Mais le 11 janvier dernier, il s’est pendu dans son appartement de Brooklyn. Il était sujet à des épisodes dépressifs, il en avait parlé plusieurs fois sur son blog, mais immédiatement, sa famille et ses amis sont intervenu pour dire à quel point ce suicide était politique. C’est comme ça qu’il est interprété par beaucoup sur Internet, et par grands nombres de chercheurs qui, en hommage à Swartz, ont mis leurs articles en accès libre.

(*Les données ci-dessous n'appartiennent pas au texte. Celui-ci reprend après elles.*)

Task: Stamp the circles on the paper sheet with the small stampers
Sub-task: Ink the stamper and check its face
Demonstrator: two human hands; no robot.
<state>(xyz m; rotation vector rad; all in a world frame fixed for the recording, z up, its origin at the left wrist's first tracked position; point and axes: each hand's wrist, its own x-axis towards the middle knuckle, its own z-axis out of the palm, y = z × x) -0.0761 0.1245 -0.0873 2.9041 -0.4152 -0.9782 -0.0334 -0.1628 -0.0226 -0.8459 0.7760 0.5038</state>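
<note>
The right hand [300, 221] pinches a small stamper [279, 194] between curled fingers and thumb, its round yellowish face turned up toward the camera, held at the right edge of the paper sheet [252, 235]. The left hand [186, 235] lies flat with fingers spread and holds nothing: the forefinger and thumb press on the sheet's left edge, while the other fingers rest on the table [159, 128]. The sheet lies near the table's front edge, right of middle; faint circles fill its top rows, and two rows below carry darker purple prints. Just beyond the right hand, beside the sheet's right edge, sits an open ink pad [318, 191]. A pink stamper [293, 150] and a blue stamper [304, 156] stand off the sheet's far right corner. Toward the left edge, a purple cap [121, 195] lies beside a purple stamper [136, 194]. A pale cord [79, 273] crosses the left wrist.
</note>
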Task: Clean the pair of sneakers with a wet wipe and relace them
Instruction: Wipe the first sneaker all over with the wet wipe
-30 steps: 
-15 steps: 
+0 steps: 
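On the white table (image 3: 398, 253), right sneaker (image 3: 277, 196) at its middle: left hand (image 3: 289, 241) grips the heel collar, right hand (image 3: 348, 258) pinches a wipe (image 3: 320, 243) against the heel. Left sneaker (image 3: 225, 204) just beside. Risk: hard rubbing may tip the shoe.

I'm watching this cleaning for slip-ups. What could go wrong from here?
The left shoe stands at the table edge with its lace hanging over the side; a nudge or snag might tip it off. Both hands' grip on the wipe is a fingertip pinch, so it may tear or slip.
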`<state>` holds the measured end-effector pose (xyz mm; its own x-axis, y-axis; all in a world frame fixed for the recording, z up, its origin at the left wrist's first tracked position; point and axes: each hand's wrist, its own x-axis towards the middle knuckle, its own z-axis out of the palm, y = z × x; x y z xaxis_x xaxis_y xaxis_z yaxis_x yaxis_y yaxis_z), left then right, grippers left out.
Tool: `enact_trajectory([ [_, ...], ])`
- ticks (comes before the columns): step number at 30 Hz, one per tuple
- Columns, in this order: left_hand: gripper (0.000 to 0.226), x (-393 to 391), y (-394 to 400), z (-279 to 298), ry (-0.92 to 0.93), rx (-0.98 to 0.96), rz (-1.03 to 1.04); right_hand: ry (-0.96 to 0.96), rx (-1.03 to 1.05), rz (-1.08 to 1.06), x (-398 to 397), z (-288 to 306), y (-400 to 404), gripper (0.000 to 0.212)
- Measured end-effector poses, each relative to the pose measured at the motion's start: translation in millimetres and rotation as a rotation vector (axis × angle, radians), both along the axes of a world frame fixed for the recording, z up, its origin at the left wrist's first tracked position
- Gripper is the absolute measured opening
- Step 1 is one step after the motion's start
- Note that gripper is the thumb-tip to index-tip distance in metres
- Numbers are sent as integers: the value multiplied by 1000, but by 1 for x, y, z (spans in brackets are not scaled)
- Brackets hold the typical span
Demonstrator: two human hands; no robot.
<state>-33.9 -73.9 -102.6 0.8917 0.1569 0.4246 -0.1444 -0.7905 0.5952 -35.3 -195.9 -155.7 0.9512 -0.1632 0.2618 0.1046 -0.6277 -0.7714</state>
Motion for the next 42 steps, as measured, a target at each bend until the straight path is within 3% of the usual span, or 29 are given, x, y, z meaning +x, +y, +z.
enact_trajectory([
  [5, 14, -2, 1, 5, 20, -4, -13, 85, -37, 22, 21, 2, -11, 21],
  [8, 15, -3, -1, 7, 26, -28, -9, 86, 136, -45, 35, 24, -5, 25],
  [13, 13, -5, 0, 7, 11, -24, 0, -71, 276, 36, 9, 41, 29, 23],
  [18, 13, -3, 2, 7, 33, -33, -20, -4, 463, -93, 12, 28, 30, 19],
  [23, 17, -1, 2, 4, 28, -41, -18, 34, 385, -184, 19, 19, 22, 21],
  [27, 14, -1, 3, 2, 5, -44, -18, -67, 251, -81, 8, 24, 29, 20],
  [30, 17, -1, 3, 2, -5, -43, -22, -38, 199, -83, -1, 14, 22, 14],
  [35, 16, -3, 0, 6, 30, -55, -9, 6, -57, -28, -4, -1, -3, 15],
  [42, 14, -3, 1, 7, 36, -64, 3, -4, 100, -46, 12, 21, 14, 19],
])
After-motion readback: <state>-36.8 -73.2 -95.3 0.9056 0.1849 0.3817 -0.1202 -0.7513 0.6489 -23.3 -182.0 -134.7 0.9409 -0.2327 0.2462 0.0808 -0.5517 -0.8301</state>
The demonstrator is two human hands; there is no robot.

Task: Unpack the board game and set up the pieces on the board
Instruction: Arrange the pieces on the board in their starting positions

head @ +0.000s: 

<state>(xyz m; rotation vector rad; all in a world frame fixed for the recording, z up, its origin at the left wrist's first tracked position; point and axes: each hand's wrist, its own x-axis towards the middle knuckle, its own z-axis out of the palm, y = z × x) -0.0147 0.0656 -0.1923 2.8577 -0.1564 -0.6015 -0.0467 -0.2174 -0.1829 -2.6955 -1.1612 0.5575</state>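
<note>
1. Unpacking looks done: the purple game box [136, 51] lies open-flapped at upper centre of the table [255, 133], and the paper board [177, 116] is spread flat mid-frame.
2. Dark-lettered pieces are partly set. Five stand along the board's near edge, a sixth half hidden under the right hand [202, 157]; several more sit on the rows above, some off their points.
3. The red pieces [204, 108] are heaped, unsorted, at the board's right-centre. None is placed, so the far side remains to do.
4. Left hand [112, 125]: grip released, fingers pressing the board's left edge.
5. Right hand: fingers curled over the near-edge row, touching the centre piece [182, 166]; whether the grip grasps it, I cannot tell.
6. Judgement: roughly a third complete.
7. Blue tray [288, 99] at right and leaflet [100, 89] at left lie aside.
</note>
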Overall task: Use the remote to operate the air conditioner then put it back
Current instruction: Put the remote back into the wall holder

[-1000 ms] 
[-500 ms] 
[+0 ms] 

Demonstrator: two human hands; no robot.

Qu’est-ce qu’un héros en 2013 ? Je ne sais pas, sans doute la même chose qu’avant. Et si on changeait la question et qu’on se demandait ce qu’est un héros de 2013 ? Un héros de 2013, c’est peut-être quelqu’un comme Aaron Swartz, ce n’est pas un grand homme mais un petit geek à jolie tête, quelqu’un qui n’a pour arme que son ordinateur portable, sa maîtrise du code informatique et son obstination presque maladive, qui ne cherche pas la notoriété (et dont la mort tragique a à peine élargi cette notoriété), quelqu’un dont la lutte est une passion individuelle qui rejoint un souci collectif et contemporain, par exemple le souci de l’accès libre à l’information (contre le contrôle politique des régimes autoritaires, mais aussi contre les barrières commerciales dans nos démocraties). Et ils sont sans doute beaucoup plus nombreux qu’on ne le croit ces héros – de la bloggueuse mexicaine à l’hactiviste russe, en passant par Snowden évidemment – mais on ne les connaît pas toujours. En tout cas, l’écran, les câbles et l’anonymat n’abolissent pas le courage.